**Problem description:**
Search the listing below for the line containing "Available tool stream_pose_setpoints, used". From there through the line containing "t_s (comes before", transcribe every line exactly, both ends included.

Start of Data segment

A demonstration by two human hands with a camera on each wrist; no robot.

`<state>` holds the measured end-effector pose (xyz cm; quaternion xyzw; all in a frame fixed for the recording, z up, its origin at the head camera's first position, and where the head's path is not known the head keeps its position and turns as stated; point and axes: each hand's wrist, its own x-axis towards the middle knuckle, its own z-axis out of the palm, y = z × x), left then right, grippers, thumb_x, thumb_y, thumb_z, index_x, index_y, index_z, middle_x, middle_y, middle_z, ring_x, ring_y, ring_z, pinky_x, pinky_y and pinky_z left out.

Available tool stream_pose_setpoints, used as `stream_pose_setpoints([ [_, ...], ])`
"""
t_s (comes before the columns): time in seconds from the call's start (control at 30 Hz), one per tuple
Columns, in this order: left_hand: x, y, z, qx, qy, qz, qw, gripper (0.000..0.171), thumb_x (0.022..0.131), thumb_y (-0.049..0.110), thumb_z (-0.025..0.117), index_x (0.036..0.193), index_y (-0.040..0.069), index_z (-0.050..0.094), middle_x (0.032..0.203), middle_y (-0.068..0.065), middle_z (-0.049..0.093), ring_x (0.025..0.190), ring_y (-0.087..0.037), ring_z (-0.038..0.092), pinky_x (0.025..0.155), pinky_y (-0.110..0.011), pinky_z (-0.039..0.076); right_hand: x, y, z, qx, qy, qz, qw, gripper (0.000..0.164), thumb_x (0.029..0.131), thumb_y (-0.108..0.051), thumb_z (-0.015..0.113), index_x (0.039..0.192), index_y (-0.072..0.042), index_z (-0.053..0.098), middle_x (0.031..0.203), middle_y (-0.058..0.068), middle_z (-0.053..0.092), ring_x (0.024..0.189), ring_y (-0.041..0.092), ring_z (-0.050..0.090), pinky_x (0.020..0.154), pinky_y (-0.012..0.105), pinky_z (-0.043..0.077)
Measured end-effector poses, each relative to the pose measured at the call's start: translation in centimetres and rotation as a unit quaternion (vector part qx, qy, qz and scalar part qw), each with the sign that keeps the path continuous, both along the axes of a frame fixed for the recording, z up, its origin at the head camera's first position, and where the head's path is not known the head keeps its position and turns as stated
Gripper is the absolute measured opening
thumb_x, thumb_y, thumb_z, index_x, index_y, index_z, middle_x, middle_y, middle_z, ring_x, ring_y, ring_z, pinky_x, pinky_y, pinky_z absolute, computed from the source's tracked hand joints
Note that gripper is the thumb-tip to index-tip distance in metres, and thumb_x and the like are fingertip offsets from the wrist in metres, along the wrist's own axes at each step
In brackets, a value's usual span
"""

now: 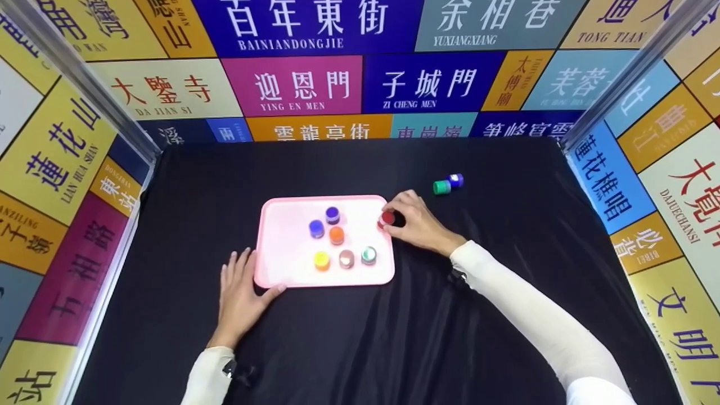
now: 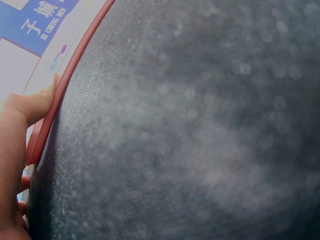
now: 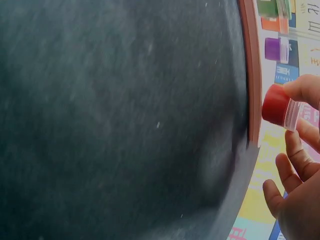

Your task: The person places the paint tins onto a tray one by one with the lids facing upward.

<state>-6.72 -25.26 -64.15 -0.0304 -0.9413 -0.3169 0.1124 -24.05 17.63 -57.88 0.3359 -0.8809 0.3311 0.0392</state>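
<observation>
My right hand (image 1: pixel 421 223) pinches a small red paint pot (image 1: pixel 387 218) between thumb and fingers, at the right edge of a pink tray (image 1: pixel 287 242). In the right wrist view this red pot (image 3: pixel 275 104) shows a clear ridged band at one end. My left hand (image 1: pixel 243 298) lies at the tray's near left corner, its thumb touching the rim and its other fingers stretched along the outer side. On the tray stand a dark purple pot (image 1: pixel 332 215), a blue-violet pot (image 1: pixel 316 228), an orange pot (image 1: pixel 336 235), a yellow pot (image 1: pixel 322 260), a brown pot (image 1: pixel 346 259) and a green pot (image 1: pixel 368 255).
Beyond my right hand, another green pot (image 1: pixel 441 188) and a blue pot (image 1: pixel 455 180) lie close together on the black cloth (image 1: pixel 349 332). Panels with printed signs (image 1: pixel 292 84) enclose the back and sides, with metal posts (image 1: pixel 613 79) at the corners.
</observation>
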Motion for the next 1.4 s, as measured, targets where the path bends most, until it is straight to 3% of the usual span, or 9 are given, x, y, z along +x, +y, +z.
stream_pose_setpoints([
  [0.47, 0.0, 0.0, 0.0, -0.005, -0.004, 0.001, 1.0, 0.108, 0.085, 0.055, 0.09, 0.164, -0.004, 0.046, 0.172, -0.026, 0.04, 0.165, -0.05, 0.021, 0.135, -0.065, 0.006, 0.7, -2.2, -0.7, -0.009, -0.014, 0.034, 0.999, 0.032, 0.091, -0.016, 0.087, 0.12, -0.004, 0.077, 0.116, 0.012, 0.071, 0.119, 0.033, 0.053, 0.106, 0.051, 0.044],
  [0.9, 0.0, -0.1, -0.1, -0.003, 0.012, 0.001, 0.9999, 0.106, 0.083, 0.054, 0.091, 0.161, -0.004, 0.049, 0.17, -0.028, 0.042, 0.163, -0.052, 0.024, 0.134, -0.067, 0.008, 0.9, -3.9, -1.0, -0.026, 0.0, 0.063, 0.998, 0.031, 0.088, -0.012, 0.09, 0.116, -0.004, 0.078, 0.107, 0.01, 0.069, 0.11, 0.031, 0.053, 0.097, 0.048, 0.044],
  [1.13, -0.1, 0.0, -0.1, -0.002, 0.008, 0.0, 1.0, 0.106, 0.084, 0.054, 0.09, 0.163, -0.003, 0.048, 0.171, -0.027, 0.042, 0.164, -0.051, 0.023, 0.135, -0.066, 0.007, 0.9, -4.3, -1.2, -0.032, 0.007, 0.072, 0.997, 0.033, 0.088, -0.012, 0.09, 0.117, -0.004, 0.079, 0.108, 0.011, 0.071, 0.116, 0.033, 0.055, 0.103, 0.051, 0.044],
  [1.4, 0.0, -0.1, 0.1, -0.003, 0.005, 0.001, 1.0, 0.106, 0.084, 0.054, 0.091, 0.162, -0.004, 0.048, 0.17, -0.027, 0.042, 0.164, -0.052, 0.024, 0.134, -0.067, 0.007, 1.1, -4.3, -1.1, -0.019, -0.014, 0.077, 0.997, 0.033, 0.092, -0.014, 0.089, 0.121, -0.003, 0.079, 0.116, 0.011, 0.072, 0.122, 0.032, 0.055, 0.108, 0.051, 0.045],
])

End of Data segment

**Exercise answer:**
Available tool stream_pose_setpoints, used as `stream_pose_setpoints([ [_, ...], ])`
"""
t_s (comes before the columns): time in seconds from the call's start (control at 30 Hz), one per tuple

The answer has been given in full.